The landlord presented his bill, which Marius was bound to pay at once; it amounted to seventy francs.

"I have ten francs left," said Marius.

"The deuce!" Courfeyrac replied; "you will spend five francs while learning English, and five while learning German. That will be swallowing a language very quickly, or a five-franc piece very slowly."

In the mean time Aunt Gillenormand, who was a good soul in the main upon sad occasions, discovered her nephew's abode, and one morning, when Marius returned from college, he found a letter from his aunt and the "sixty pistoles," that is to say, six hundred francs in gold, in a sealed-up box. Marius sent the thirty louis back to his aunt with a respectful note, in which he stated that he would be able in future to take care of himself – at that moment he had just three francs left. The aunt did not tell grandpapa of this refusal, through fear of raising his exasperation to the highest pitch; besides, had he not said, "Never mention that blood-drinker's name in my presence"? Marius quitted the Hôtel of the Porte St.

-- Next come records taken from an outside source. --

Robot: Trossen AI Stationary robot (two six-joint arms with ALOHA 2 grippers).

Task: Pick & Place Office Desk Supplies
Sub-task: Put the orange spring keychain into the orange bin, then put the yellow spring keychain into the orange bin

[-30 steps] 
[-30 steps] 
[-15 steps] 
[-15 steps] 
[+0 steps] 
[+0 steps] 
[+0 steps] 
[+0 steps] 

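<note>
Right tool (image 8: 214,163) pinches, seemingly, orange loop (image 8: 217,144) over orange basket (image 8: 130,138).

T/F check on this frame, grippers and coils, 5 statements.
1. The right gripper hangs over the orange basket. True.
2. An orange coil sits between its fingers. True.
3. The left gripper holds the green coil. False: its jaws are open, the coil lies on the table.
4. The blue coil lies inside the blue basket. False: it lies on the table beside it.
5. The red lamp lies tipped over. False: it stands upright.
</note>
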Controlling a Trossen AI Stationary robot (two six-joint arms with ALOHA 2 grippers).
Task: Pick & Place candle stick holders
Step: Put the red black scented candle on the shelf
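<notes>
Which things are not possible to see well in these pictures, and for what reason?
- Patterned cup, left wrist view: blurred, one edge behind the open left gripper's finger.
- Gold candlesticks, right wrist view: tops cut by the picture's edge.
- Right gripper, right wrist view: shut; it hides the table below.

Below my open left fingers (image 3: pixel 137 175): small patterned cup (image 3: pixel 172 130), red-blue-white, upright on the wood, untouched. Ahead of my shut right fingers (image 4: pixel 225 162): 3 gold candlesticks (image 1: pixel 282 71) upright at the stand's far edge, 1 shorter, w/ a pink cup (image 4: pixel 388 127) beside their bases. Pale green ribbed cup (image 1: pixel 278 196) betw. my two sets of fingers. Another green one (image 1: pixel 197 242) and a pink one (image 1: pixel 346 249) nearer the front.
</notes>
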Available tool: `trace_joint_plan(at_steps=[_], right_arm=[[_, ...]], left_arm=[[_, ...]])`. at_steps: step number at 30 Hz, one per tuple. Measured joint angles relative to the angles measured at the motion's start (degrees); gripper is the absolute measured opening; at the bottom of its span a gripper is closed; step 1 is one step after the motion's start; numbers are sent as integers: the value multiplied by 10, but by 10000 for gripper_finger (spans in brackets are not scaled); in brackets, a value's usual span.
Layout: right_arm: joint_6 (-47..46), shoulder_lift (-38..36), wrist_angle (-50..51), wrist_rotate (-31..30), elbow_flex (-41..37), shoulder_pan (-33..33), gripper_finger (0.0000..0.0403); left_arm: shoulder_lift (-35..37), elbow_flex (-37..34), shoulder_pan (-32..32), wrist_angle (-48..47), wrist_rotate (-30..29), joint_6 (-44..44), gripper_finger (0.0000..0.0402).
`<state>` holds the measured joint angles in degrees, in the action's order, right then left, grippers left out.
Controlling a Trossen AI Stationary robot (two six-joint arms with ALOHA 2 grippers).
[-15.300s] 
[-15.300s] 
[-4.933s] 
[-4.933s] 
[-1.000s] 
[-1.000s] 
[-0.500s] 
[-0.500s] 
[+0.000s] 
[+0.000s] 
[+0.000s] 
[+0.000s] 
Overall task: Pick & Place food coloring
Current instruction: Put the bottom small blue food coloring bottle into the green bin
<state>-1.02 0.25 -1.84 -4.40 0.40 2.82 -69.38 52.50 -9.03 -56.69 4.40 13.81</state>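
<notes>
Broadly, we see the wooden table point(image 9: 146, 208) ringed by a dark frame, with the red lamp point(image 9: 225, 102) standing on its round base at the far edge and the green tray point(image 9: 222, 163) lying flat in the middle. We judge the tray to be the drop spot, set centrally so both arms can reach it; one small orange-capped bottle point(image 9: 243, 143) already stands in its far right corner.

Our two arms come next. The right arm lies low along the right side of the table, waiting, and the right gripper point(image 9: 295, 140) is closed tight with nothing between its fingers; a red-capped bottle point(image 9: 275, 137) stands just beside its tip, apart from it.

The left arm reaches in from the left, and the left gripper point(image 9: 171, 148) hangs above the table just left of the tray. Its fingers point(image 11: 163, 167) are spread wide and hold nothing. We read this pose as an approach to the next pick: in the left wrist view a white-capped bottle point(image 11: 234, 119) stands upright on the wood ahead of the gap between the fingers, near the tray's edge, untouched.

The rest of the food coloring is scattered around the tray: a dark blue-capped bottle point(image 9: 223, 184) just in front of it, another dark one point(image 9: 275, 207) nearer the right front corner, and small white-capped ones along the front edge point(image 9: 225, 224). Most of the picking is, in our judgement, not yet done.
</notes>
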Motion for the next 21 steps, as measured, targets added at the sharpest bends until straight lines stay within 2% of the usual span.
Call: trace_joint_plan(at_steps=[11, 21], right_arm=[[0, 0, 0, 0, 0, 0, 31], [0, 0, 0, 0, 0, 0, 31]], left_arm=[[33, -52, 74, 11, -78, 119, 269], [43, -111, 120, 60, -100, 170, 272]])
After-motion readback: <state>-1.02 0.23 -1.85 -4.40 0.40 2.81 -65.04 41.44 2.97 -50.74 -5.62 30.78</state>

Jacques, as he did not wish to run into debt.

BOOK V
THE GOOD OF MISFORTUNE

CHAPTER I
MARIUS IS INDIGENT

Life became severe for Marius: eating his clothes and his watch was nothing, but he also went through that indescribable course which is called "roughing it." This is a horrible thing, which contains days without bread, nights without sleep, evenings without candle, a house without fire, weeks without work, a future without hope, a threadbare coat, an old hat at which the girls laugh, the door which you find locked at night because you have not paid your rent, the insolence of the porter and the eating-house keeper, the grins of neighbors, humiliations, dignity trampled under foot, any sort of Work accepted, disgust, bitterness, and desperation. Marius learned how all this is devoured, and how it is often the only thing which a man has to eat. At that moment of life when a man requires pride because he requires love, he felt himself derided because he was meanly dressed, and ridiculous because he was poor. At the age when youth swells the heart with an imperial pride, he looked down more than once at his worn-out boots, and knew the unjust shame and burning blushes of wretchedness. It is an admirable and terrible trial, from which the weak come forth infamous and the strong sublime. It is the crucible into which destiny throws a man whenever it wishes to have a scoundrel or a demigod.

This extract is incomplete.